ABOUT THIS EXERCISE ->
Tally the lines below that contain the word "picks", then give the tally alone.

Extracted records
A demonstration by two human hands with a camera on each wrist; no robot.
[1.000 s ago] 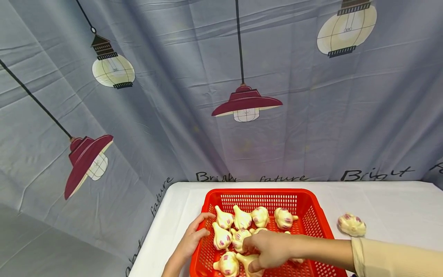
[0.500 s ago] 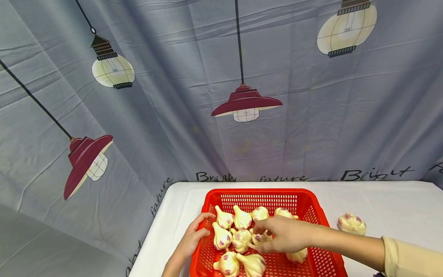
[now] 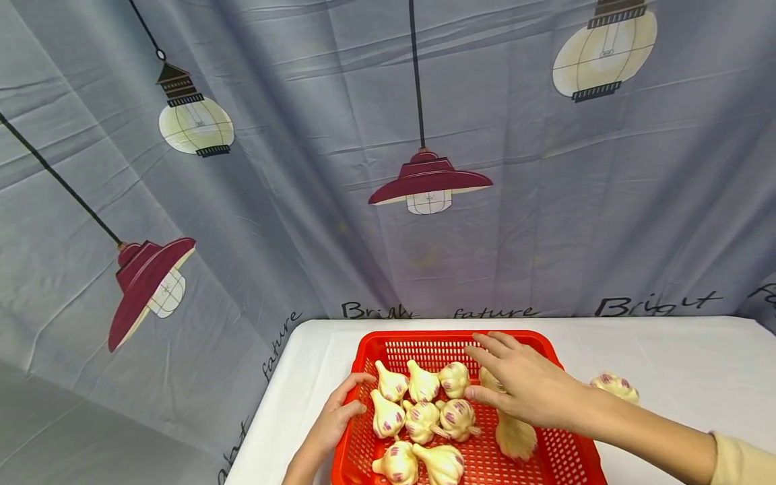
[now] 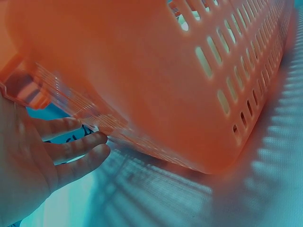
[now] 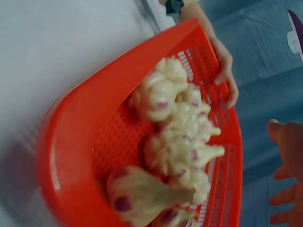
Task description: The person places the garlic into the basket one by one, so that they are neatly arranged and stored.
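Observation:
A red plastic basket (image 3: 424,335) with slotted walls holds several garlic bulbs with purple streaks. My left hand (image 3: 330,419) grips its left rim, thumb on the inner side; in the left wrist view, three fingers (image 4: 78,149) lie along the outside of the wall. Over the basket's right part, my right hand (image 3: 524,380) is spread and holds nothing. Beneath it, one garlic bulb (image 3: 516,438) shows in part, and another behind the fingers is mostly hidden. A garlic bulb (image 3: 457,419) with its stem toward the lower right lies just left of them.
On the white table (image 3: 685,364), a single garlic bulb (image 3: 613,385) lies right of the basket, partly behind my right forearm. A grey curtain (image 3: 515,256) printed with lamps hangs behind the table and along its left side.
My right hand has let go of a garlic bulb in the middle of the basket, then risen and moved right and back, its fingers spreading. My left hand has stayed on the rim.

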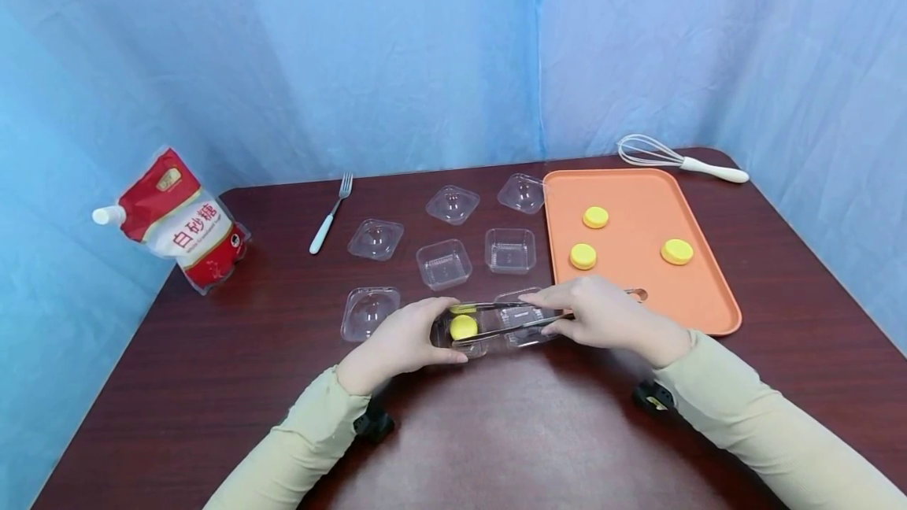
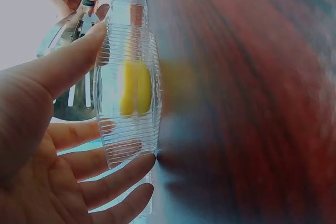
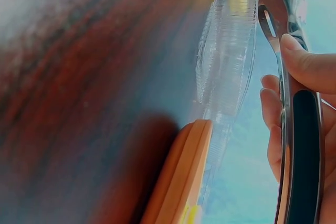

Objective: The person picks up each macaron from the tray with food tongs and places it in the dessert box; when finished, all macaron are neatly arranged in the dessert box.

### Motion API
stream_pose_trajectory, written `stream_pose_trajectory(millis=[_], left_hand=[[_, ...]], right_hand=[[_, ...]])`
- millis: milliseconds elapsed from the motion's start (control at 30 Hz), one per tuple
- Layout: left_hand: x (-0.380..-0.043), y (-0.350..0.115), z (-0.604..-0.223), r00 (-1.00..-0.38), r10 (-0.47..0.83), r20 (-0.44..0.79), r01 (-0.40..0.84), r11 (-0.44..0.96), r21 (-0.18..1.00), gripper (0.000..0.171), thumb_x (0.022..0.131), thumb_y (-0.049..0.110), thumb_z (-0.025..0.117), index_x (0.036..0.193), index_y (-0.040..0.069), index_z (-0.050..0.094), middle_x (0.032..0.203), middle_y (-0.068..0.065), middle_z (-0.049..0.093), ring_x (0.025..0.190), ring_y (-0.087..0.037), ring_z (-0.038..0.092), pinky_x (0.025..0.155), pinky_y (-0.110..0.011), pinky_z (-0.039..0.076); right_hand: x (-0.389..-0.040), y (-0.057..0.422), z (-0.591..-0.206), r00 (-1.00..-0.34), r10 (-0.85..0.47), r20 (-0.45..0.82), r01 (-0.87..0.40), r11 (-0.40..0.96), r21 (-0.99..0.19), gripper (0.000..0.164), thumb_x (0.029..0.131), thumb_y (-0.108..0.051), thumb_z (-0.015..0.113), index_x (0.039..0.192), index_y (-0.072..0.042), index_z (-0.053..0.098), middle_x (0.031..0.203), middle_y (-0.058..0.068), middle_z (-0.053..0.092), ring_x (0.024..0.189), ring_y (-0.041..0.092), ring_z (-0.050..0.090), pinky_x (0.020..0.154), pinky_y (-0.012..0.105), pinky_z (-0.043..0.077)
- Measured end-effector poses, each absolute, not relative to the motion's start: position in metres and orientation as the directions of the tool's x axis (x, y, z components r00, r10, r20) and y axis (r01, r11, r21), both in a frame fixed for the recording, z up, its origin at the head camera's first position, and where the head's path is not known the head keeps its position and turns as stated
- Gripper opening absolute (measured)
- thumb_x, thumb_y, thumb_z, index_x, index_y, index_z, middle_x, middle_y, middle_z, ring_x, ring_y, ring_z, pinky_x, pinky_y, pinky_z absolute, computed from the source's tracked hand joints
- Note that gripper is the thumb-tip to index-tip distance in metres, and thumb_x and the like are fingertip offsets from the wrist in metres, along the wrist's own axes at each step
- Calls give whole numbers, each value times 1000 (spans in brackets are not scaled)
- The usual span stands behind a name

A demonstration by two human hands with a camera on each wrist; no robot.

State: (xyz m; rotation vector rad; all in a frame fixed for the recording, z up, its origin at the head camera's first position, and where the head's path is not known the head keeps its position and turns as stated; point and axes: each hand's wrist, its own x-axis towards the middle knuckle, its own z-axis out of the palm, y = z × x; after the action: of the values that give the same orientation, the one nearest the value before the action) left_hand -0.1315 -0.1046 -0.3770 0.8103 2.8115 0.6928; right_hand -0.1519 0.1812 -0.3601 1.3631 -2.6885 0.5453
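Observation:
My left hand [image 1: 405, 339] grips a clear plastic box [image 2: 128, 140] between thumb and fingers on the table. A yellow round cake [image 1: 464, 327] lies inside it, seen through the ribbed wall in the left wrist view. My right hand [image 1: 605, 312] holds metal tongs [image 3: 305, 150] with dark handle inlays, thumb on one arm and fingers on the other. The slotted tong heads spread over the left hand's box, one on either side of the cake in the head view. Beneath the tong arms stands another clear box [image 3: 228, 56].
An orange tray [image 1: 638, 195] with 3 yellow cakes lies on the right, a whisk [image 1: 680, 161] behind it. Clear lids [image 1: 375, 240] and boxes [image 1: 444, 264] spread across the middle. A fork [image 1: 331, 215] and a red-and-white sugar pouch [image 1: 194, 223] are on the left.

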Motion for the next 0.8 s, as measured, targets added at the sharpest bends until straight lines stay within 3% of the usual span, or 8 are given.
stream_pose_trajectory(millis=[133,400,800], left_hand=[[-132,-105,-377,-845,534,-3,471,748,468,71,70,39,82,127,6,55,122,-7,63,112,-22,59,96,-39,46],[-131,-104,-376,-845,534,-14,464,746,477,72,70,38,82,127,4,55,122,-9,62,114,-23,58,97,-39,46],[-131,-104,-375,-844,536,-17,459,739,494,72,71,37,81,129,4,54,125,-10,61,117,-23,57,99,-39,45]], right_hand=[[-152,183,-361,-609,-760,225,-788,549,-279,51,74,-15,80,122,-8,65,112,6,70,96,17,68,73,32,56],[-151,189,-364,-621,-743,252,-780,554,-290,56,72,-18,82,123,-7,64,110,7,70,73,7,64,65,28,54],[-150,206,-364,-647,-701,299,-762,585,-278,58,69,-16,84,122,-5,64,92,0,69,71,6,55,63,27,50]])
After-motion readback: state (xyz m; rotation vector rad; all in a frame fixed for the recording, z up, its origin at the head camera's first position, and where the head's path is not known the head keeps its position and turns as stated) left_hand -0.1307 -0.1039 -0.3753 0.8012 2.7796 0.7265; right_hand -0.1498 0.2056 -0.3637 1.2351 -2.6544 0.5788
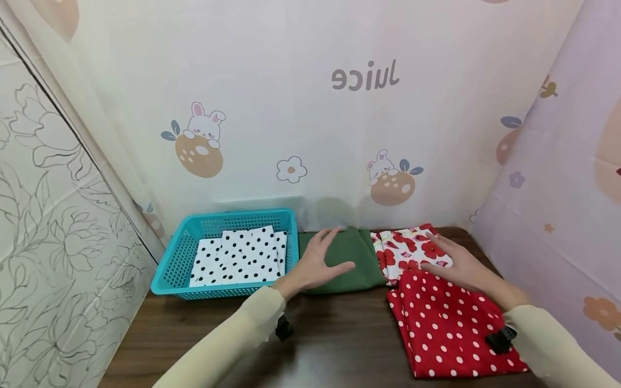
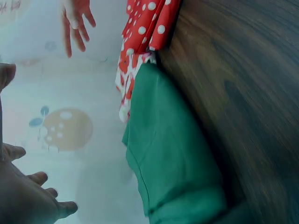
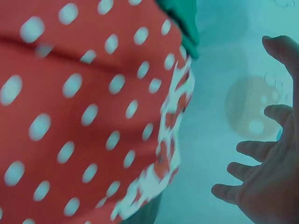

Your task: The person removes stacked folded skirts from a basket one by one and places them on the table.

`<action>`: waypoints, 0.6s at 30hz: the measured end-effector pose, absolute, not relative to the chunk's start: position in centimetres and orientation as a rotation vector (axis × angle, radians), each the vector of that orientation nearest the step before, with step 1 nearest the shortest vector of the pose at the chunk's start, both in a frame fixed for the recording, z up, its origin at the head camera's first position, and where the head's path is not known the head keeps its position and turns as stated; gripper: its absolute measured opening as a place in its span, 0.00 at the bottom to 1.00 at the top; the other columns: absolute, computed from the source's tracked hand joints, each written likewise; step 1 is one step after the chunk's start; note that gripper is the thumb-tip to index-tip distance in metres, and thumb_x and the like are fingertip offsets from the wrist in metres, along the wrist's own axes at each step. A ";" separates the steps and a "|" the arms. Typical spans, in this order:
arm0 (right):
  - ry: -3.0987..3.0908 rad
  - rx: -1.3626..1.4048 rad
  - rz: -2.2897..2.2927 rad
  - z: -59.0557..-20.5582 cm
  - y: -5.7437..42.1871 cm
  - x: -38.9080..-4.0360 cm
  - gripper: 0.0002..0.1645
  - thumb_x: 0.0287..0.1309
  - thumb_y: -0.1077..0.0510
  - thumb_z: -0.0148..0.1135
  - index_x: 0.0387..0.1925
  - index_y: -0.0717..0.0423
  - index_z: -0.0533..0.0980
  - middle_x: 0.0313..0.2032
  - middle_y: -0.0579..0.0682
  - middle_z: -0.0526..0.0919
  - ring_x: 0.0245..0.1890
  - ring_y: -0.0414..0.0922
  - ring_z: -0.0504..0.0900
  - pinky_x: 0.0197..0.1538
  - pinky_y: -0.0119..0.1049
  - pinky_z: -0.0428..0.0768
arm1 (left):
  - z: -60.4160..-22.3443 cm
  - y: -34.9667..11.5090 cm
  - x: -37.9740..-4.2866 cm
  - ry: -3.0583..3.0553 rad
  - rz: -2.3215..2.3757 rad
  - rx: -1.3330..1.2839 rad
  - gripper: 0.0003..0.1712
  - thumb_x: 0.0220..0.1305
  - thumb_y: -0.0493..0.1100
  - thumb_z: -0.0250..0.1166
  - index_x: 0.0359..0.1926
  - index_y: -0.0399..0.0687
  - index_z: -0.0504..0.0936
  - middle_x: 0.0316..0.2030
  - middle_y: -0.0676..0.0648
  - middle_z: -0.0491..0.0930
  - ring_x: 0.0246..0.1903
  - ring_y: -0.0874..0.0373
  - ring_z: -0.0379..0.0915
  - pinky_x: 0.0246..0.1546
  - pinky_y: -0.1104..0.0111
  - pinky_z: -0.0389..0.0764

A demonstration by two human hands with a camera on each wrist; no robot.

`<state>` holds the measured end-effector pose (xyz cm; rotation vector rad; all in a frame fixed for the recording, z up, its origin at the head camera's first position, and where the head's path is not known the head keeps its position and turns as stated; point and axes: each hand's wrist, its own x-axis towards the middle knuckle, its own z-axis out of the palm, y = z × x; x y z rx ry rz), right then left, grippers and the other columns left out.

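Over the folded green cloth (image 1: 356, 264) hovers my left hand (image 1: 317, 264), fingers spread and thumb pointing right, holding nothing. My right hand (image 1: 458, 264) is above the white cloth with red flowers (image 1: 405, 248) and the far edge of the red polka-dot cloth (image 1: 446, 328), its fingers extended and empty. In the right wrist view the red dotted cloth (image 3: 93, 107) fills the left side, with the flowered cloth (image 3: 170, 135) along its edge. The left wrist view shows the green cloth (image 2: 168, 149) lying folded on the wood.
A turquoise plastic basket (image 1: 170, 269) stands at the left, with folded white cloth with black dots (image 1: 242, 253) inside. Dark wooden table (image 1: 339, 339) stretches in front. A printed curtain (image 1: 301, 108) hangs right behind the things, and more printed sheets flank both sides.
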<state>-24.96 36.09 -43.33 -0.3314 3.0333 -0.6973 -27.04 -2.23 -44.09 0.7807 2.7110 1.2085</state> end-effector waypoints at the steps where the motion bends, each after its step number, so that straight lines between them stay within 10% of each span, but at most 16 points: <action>1: 3.030 -0.357 -0.692 -43.2 35.4 -25.4 0.60 0.57 0.36 0.69 0.79 0.61 0.54 0.72 0.75 0.59 0.69 0.74 0.60 0.57 0.76 0.73 | -44.1 -3.0 -27.2 2.709 1.209 0.776 0.52 0.65 0.75 0.59 0.82 0.75 0.45 0.82 0.50 0.45 0.81 0.46 0.43 0.73 0.38 0.60; 18: 2.845 -0.563 -1.010 -43.5 23.5 -32.2 0.59 0.64 0.31 0.62 0.83 0.50 0.47 0.81 0.59 0.52 0.79 0.62 0.54 0.74 0.68 0.60 | -45.4 -16.7 -29.4 2.878 1.154 0.510 0.56 0.66 0.71 0.61 0.84 0.63 0.43 0.82 0.39 0.43 0.80 0.36 0.40 0.72 0.30 0.52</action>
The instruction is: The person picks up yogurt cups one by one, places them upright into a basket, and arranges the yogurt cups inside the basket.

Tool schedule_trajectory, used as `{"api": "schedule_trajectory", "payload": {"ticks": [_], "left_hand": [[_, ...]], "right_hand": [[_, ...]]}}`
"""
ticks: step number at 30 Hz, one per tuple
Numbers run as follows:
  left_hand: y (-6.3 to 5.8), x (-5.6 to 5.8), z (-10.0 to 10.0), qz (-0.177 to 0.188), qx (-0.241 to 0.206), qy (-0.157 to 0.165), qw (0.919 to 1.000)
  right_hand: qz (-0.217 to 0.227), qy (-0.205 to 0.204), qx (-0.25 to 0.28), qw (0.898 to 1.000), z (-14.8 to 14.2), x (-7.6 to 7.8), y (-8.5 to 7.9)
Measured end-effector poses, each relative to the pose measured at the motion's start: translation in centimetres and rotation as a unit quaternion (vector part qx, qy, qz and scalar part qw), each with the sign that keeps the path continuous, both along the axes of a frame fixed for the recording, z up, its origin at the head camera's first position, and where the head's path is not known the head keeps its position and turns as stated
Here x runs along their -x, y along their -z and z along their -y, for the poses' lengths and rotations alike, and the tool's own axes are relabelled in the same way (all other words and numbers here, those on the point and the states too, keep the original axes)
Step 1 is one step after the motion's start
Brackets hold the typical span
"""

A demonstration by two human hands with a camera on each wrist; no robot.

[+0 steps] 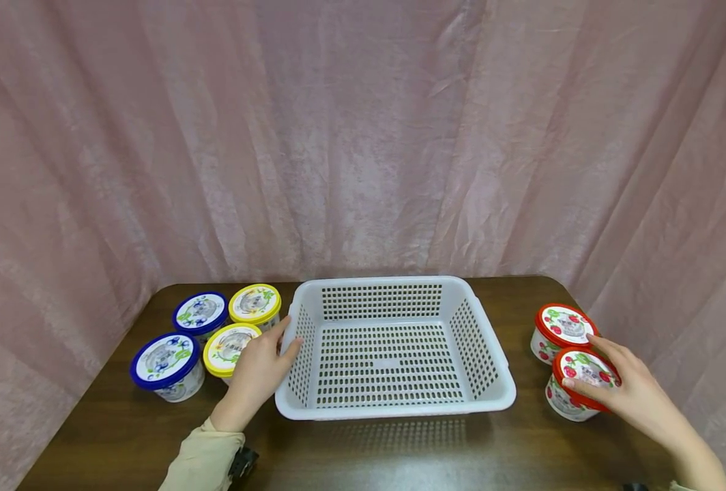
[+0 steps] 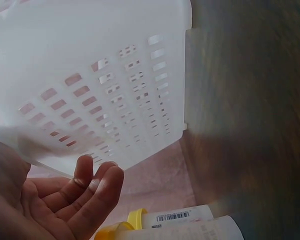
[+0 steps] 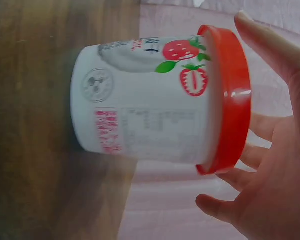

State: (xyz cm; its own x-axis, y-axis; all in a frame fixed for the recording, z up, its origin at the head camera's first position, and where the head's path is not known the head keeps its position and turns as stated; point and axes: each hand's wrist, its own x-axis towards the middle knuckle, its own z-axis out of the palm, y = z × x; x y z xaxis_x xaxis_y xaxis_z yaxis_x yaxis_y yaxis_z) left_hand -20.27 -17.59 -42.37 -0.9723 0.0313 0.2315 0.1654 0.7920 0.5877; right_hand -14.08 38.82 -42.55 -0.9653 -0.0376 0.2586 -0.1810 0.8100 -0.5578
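Note:
A white perforated plastic basket [image 1: 389, 412] stands in the middle of the wooden table. My left hand [image 1: 263, 361] holds its left rim, thumb over the inner side and fingers outside; the left wrist view shows curled fingers [image 2: 107, 187] below the wall. At the right, my right hand [image 1: 636, 392] spreads thumb and fingers about the red lid of the nearer strawberry tub [image 1: 586, 369]. In the right wrist view, the thumb stands apart from the lid of this tub [image 3: 150, 100]; the other fingers are partly hidden behind it. Another red-lidded tub [image 1: 564, 327] touches it from behind.
Left of the basket stand two yellow-lidded tubs [image 1: 254, 302] and two blue-lidded tubs [image 1: 165, 359], close together. The nearer yellow one is partly behind my left hand. Pink curtains [image 1: 363, 136] hang behind and beside the table [image 1: 363, 470].

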Motion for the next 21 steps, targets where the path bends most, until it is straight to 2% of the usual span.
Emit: {"api": "schedule_trajectory", "payload": {"ticks": [10,21], "left_hand": [[0.1,-0.1,0.0,0.003,-0.001,0.0,1.0],[0.1,-0.1,0.1,0.007,-0.013,0.004,0.9999]], "right_hand": [[0.023,0.014,0.013,1.0,-0.4,-1.2,1.9],[0.038,0.031,0.025,0.998,-0.3,-1.0,2.8]]}}
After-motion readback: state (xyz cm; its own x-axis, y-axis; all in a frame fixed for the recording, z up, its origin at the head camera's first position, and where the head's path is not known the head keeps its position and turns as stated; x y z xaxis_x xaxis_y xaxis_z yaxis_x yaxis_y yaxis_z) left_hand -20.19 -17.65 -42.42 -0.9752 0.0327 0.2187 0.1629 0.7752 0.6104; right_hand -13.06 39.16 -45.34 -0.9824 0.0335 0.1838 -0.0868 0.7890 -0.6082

WRITTEN RESPONSE ->
2